There is simply no other earthly possibility… except to either say that it was actually Pioli who pulled all the strings or that Bill just plain old screwed the pooch because he couldn’t negotiate effectively with a friend. Effing Ess.
So here’s what I’m hoping:
Kansas City aquires a combination of 5 Super Bowl rings in the Cassel/Vrabel deal.
It turns out that this injury happened to Brady right at the perfect time. His personal life was getting uncontrollable and too public and he needed to refocus himself professionally. He’s spent the last 9 months rehabbing in a remote paradise, avoiding public appearances and getting married. He will come back from his injury no more affected than what another season in the NFL would have done to him and he will be ready to kick ass for 8 more years.

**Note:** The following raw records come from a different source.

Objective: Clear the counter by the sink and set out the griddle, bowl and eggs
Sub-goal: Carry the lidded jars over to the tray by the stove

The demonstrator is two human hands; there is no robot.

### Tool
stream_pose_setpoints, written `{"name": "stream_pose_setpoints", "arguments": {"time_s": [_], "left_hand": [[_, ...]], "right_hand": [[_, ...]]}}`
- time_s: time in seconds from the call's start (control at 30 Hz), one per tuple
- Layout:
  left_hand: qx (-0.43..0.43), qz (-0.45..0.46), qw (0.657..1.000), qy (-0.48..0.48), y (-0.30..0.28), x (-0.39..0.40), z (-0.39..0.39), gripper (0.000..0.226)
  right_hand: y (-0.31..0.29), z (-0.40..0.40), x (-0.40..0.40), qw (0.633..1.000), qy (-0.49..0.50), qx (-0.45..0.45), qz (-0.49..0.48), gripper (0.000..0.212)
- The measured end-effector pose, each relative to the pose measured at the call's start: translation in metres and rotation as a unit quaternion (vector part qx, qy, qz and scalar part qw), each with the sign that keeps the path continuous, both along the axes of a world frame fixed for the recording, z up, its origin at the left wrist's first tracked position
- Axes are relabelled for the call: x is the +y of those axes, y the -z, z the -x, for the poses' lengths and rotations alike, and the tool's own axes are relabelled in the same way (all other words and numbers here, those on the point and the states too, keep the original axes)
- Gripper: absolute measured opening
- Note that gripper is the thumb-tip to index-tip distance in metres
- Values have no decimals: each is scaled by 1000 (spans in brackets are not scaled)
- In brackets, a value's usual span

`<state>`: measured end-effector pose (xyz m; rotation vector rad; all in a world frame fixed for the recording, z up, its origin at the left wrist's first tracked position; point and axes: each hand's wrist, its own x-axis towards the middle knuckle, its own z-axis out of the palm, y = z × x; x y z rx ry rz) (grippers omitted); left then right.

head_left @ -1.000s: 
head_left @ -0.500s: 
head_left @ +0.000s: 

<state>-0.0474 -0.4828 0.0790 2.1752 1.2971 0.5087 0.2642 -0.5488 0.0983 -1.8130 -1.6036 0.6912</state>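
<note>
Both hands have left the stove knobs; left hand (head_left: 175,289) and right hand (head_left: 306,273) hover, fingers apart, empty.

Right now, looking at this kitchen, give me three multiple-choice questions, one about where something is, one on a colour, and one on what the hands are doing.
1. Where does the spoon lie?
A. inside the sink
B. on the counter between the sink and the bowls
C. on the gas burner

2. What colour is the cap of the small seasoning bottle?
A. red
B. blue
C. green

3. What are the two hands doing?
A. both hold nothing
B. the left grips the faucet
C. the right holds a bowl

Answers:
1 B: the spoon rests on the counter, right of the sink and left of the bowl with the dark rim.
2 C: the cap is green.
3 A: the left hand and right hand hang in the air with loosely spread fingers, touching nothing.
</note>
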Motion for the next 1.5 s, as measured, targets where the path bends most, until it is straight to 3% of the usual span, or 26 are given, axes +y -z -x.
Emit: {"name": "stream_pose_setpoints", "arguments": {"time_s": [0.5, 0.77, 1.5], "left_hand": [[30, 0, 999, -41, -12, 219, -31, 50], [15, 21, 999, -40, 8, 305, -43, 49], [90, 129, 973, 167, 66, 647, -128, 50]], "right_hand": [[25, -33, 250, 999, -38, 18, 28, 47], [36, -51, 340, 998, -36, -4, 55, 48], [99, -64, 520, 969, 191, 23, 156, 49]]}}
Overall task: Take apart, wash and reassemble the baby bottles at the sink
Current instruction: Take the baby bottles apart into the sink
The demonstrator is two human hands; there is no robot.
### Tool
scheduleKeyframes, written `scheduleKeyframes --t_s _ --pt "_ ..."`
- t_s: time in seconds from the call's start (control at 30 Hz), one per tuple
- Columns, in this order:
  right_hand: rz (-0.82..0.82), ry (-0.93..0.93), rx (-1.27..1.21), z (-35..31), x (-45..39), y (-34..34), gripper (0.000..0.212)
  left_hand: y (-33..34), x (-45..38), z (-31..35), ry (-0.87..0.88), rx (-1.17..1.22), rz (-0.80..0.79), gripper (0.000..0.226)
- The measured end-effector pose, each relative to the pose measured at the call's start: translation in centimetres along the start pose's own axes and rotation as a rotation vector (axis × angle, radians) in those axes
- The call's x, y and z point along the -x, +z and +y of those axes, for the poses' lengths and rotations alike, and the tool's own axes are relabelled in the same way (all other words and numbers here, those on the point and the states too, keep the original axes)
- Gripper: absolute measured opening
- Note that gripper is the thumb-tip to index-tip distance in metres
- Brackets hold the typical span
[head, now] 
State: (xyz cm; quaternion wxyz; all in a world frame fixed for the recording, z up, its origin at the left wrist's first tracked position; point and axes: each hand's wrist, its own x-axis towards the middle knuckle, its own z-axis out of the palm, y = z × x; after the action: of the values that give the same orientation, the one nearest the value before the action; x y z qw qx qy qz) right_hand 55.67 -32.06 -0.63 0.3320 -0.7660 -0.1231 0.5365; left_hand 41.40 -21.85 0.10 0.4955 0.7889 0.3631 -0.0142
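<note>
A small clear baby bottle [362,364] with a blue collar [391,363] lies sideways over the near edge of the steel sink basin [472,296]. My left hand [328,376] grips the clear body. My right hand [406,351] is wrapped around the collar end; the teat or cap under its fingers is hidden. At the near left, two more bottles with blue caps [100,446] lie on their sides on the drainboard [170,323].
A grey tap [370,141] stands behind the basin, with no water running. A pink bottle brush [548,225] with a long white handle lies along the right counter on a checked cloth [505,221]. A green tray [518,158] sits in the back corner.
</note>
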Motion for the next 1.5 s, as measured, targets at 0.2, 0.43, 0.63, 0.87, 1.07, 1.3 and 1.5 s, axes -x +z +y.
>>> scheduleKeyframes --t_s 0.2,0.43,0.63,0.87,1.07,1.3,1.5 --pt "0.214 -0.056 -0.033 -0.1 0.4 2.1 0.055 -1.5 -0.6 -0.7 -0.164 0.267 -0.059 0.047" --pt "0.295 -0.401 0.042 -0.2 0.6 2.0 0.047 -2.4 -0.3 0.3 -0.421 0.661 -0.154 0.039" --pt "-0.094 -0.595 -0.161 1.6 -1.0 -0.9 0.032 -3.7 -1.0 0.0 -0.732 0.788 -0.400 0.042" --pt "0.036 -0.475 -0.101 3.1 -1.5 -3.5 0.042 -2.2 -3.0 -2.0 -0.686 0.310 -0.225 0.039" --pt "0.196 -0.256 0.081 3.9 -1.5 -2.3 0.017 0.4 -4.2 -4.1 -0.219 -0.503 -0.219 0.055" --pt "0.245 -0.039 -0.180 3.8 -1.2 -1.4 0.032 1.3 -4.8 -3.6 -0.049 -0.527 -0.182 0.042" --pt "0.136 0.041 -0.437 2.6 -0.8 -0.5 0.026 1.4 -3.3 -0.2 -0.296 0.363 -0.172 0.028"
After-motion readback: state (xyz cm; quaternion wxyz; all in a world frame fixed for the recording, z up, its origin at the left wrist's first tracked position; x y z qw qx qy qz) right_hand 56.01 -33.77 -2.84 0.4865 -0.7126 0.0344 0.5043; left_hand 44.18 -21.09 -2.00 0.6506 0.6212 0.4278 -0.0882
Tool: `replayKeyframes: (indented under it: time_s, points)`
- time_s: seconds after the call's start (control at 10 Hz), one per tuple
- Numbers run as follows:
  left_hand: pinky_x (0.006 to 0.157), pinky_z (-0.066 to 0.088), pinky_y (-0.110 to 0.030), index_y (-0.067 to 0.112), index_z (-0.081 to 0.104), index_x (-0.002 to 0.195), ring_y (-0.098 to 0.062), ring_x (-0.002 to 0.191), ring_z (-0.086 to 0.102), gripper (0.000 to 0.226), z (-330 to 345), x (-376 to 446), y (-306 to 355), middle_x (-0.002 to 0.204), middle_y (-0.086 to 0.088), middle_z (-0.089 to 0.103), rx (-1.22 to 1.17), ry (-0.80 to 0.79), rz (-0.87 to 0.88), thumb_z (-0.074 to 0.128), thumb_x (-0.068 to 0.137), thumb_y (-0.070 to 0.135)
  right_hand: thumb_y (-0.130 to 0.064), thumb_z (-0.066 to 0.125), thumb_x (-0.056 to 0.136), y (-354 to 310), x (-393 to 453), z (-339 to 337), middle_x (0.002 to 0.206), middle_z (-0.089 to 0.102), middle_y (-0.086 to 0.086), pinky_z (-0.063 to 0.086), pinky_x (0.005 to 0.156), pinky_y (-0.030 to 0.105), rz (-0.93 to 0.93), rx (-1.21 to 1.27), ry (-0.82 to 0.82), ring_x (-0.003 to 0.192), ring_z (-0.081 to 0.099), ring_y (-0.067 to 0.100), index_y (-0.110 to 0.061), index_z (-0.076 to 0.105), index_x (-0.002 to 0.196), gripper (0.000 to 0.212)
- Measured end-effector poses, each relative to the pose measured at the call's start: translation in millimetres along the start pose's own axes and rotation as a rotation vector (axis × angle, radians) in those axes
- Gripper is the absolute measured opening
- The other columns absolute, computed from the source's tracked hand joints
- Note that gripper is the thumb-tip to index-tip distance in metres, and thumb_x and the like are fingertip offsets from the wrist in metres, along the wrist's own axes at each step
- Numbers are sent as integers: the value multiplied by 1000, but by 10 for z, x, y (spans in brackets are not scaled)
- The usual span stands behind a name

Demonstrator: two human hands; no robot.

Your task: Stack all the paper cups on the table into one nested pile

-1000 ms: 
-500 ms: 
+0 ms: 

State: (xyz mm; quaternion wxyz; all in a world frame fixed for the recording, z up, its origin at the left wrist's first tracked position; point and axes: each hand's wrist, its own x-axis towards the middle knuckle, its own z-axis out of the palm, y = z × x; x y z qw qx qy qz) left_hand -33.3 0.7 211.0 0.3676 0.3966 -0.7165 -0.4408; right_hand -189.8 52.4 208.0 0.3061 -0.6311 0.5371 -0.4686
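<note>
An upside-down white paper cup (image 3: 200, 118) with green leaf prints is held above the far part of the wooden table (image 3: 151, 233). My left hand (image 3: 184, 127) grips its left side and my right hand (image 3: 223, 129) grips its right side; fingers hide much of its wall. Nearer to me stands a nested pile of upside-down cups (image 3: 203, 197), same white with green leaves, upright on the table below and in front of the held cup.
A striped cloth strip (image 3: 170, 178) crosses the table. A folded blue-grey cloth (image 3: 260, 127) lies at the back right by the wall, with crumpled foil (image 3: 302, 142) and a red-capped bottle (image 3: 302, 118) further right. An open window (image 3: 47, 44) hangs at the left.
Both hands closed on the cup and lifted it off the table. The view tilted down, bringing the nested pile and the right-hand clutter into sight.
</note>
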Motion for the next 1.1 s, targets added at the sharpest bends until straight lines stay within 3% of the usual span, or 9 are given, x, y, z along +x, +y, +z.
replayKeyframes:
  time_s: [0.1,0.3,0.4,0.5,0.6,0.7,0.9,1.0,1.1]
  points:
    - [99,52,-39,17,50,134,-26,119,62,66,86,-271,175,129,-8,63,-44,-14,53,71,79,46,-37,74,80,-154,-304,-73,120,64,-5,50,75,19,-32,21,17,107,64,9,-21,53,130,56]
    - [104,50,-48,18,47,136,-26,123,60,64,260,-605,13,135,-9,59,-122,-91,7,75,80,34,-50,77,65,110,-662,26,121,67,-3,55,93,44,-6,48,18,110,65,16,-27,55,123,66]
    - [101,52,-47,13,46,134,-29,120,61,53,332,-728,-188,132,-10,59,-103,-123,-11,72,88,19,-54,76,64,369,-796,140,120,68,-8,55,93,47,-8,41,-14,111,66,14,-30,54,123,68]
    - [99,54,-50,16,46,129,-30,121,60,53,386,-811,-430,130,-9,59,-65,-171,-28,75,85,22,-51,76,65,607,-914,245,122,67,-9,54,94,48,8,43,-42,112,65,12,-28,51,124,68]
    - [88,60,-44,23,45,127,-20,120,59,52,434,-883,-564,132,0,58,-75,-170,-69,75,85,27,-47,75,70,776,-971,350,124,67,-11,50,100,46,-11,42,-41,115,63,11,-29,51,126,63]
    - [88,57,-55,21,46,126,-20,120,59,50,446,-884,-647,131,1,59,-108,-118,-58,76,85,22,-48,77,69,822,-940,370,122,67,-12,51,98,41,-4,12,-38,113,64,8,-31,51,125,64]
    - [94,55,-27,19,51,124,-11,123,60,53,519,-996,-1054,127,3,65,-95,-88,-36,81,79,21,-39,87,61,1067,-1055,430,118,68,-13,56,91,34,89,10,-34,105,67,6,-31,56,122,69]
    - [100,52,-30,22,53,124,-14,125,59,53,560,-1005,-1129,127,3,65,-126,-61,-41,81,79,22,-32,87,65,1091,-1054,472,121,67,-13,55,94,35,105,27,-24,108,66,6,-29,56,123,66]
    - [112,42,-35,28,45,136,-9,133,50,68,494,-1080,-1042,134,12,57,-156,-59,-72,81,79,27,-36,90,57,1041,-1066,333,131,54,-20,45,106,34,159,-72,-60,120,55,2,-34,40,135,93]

Fred Taylor will be a beast, we will sign Derrick Brooks and Ray Lewis (under a condition that he doesn’t kill any body), draft Laurinaitis, a corner and a couple sick interior linemen, Marriweather goes All Pro next year, Welker catches 164 passes and Randy and Brady break their own single season TD records.
I’m looking forward to meeting the 34th pick in the draft, who will be replacing Matt Cassel and Mike Vrabel.
Good luck, Vrabel, and thank you for everything. About Vrabel, this quote was taken from an AP report: “When Mike arrived in 2001, we knew we were adding a solid outside linebacker,” said Belichick, “But where Mike took it from there exceeded our highest hopes. Mike Vrabel epitomizes everything a coach could seek in a professional football player: toughness, intelligence, playmaking, leadership, versatility and consistency at the highest level. Behind the scenes, Mike’s wit and personality is one of the things we have all enjoyed about coming to work every day. The toughest aspect of my job is the day I stop coaching people like Mike, who did everything in his power to contribute to team success. Of all the players I have coached in my career, there is nobody I enjoyed working with more than Mike. In the same way people recognize guys like Troy Brown, we appreciate and thank Mike Vrabel. He is one of the very special Patriots champions.”
StartMattCassel (FluffWesWelker) (SoLongMattCasselYou’reAFuckingChiefNowAndI’mSuperPissedAtBelichick)
P.S. Now that he is on a different team and I have to hate him, I can’t be named after Cassel. So please, submit your ideas for a new name. The lucky winner will get some type of prize which may include Gisele’s younger sister, a sampling of cheeses, or the Mystery Box (which could even be a boat).